Check every line of the data for the string "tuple" and copy the ones that have it.

Dataset items:
· · · ·
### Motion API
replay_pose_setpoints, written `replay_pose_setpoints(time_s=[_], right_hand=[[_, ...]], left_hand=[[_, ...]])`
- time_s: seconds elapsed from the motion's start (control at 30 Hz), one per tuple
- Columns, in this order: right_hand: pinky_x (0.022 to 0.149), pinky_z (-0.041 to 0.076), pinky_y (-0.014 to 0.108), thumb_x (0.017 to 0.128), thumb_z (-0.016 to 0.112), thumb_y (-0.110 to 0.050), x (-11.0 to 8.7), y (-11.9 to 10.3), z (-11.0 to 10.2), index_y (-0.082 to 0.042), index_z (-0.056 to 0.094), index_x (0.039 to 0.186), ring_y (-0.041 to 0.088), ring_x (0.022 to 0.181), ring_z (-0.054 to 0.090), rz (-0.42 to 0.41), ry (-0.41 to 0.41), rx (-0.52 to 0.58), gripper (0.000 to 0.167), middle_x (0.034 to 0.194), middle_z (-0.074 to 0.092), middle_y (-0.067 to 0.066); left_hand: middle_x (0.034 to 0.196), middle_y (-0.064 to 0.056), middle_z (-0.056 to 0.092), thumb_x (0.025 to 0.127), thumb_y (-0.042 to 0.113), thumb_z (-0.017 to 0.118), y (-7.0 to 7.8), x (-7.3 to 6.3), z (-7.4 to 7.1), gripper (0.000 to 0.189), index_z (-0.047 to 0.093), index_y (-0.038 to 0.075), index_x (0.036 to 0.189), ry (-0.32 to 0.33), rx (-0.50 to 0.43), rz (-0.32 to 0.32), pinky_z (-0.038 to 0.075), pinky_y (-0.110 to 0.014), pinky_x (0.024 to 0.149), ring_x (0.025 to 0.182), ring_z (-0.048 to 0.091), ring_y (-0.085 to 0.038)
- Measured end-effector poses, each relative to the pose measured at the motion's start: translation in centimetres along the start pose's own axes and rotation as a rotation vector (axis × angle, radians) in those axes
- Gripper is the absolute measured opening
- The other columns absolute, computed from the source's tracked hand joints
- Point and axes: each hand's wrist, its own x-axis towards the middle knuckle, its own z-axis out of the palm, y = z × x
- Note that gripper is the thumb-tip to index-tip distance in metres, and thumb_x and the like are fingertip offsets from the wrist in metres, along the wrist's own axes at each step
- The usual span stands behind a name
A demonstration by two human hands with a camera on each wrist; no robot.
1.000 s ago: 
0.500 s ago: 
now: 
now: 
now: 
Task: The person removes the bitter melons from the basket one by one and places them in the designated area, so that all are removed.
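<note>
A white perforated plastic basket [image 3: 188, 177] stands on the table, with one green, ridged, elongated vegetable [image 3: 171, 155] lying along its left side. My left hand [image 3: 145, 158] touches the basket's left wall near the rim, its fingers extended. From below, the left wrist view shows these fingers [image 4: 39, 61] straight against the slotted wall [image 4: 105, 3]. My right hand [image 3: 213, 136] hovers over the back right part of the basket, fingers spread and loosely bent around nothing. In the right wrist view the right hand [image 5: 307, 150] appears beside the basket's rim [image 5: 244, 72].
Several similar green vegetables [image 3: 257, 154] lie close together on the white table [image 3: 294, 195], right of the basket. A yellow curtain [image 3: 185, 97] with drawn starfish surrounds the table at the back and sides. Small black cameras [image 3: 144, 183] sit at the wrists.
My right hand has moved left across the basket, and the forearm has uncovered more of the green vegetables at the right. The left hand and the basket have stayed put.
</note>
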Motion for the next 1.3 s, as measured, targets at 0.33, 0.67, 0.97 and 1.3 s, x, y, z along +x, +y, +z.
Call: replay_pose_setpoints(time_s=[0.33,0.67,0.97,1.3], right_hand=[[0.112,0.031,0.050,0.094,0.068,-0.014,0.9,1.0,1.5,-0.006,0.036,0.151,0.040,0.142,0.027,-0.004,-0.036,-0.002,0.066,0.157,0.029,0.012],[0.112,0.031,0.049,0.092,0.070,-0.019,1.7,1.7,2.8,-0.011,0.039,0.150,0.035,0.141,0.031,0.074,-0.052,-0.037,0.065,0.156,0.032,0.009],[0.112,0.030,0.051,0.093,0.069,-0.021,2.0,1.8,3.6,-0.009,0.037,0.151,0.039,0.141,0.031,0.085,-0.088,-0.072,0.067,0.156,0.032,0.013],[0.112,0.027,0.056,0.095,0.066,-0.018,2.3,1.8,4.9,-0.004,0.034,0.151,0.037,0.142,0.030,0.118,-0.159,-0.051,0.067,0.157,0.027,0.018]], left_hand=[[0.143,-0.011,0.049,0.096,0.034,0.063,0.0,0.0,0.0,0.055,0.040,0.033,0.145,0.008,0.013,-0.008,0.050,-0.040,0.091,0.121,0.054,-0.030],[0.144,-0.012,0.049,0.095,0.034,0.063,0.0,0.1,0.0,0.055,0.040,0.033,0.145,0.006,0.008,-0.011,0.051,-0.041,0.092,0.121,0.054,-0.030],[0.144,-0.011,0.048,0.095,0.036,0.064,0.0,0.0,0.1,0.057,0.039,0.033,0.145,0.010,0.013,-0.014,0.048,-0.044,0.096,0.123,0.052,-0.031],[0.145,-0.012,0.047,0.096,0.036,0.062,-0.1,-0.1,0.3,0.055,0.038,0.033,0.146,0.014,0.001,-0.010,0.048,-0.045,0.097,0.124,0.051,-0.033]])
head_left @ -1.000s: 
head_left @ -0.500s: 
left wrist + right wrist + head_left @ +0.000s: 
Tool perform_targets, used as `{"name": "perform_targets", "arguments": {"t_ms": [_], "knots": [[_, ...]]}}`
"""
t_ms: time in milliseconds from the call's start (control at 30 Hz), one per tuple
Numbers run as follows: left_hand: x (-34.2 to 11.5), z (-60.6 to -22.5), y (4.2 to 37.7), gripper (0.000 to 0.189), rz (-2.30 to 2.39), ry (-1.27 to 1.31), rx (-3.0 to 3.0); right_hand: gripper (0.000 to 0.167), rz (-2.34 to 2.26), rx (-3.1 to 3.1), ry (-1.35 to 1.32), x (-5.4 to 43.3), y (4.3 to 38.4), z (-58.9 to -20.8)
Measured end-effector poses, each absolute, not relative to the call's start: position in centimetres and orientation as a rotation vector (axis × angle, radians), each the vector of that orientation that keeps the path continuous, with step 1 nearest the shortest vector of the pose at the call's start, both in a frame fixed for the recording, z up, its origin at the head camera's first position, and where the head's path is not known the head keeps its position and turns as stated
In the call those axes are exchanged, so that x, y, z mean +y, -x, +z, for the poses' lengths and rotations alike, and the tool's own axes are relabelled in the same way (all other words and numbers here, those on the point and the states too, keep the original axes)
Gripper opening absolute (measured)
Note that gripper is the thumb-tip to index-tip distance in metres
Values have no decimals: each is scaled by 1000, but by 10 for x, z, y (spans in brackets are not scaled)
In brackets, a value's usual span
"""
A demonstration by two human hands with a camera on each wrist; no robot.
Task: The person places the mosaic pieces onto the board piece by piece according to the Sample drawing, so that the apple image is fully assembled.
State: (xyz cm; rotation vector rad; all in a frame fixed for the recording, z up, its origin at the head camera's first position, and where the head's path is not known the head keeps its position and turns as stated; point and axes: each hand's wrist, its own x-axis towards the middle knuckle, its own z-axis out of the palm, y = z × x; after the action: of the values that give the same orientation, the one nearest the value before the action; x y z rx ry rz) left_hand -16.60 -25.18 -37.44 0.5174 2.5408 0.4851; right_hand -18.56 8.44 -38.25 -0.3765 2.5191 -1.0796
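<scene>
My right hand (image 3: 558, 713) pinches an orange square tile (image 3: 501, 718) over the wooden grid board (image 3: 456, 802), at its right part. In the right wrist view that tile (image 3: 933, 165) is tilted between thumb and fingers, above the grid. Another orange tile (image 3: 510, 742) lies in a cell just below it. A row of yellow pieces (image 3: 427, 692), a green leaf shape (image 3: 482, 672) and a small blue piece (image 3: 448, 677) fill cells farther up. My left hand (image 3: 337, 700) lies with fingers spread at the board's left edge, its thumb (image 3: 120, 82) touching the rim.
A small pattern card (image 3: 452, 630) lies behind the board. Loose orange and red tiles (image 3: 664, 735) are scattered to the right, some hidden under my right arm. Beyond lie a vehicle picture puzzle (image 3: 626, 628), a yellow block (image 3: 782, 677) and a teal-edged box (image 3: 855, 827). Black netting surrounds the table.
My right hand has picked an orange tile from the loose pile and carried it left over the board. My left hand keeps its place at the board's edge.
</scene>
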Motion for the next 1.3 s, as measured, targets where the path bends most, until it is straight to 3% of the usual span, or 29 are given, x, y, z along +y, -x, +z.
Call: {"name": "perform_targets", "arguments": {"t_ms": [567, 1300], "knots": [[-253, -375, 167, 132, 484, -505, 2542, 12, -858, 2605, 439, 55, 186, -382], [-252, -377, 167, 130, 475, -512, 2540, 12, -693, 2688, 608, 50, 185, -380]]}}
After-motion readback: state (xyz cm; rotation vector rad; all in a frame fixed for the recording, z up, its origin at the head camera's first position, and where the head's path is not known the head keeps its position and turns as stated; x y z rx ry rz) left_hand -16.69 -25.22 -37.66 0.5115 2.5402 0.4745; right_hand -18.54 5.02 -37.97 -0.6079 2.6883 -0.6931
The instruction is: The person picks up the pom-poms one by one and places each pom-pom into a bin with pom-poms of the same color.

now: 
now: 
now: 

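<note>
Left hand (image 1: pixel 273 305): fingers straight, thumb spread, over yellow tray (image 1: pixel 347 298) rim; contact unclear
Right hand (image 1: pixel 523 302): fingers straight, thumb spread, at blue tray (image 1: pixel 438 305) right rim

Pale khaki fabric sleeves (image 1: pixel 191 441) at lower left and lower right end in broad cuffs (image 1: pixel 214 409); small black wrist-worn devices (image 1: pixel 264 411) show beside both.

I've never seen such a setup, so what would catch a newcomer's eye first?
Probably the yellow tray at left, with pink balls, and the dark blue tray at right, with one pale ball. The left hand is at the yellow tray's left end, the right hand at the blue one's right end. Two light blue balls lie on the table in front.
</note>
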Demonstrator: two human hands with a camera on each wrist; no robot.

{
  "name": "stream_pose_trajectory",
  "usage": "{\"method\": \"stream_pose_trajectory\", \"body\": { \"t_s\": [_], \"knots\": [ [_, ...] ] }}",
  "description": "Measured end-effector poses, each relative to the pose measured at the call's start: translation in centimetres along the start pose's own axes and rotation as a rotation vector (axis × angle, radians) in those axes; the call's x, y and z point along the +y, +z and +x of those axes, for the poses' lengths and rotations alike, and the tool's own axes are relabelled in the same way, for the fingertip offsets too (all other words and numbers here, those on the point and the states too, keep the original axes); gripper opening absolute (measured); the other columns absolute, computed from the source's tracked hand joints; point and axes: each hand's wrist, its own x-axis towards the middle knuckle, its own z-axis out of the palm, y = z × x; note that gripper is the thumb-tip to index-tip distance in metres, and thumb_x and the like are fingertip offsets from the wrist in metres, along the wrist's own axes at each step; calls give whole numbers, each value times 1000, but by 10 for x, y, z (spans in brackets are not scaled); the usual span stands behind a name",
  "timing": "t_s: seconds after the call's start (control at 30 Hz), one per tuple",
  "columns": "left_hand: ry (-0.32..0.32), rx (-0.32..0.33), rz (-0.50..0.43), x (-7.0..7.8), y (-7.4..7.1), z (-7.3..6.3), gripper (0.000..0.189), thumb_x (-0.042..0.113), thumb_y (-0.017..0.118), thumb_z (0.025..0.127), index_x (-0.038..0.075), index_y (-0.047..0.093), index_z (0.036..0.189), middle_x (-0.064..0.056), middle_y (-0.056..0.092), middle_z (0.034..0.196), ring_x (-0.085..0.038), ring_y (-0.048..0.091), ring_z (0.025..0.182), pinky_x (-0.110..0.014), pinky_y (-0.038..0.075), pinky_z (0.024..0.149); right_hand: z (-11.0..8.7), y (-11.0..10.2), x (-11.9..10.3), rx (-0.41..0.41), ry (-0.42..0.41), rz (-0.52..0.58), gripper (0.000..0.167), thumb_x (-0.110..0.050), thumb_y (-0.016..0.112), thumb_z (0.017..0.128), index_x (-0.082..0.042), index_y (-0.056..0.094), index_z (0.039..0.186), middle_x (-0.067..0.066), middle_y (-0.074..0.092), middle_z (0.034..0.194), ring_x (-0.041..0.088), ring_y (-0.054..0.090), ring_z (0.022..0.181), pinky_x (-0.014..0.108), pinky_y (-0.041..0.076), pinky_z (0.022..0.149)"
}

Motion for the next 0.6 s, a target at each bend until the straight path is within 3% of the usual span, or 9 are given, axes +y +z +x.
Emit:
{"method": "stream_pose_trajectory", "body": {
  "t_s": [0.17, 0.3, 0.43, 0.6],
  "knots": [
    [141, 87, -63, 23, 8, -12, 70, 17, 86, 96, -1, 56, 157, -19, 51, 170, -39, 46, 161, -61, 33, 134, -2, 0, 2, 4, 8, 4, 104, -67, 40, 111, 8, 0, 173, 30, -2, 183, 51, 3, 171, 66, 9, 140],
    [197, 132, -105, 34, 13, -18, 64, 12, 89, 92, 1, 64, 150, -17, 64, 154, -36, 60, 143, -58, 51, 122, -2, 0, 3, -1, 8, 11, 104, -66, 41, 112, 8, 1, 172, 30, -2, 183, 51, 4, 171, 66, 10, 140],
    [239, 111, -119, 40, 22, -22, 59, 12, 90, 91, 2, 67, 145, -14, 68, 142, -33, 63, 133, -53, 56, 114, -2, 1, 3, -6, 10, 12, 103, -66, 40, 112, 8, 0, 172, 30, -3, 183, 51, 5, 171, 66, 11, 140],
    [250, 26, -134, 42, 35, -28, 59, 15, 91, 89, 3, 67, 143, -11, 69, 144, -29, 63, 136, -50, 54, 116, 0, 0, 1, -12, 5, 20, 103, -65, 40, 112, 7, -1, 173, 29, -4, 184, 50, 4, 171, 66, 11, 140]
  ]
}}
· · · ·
» SOLUTION FOR THIS TASK:
- time_s: seconds elapsed from the motion's start (control at 30 Hz), one per tuple
t_ms: time in milliseconds from the call's start (control at 30 Hz), one per tuple
  "timing": "t_s: seconds after the call's start (control at 30 Hz), one per tuple",

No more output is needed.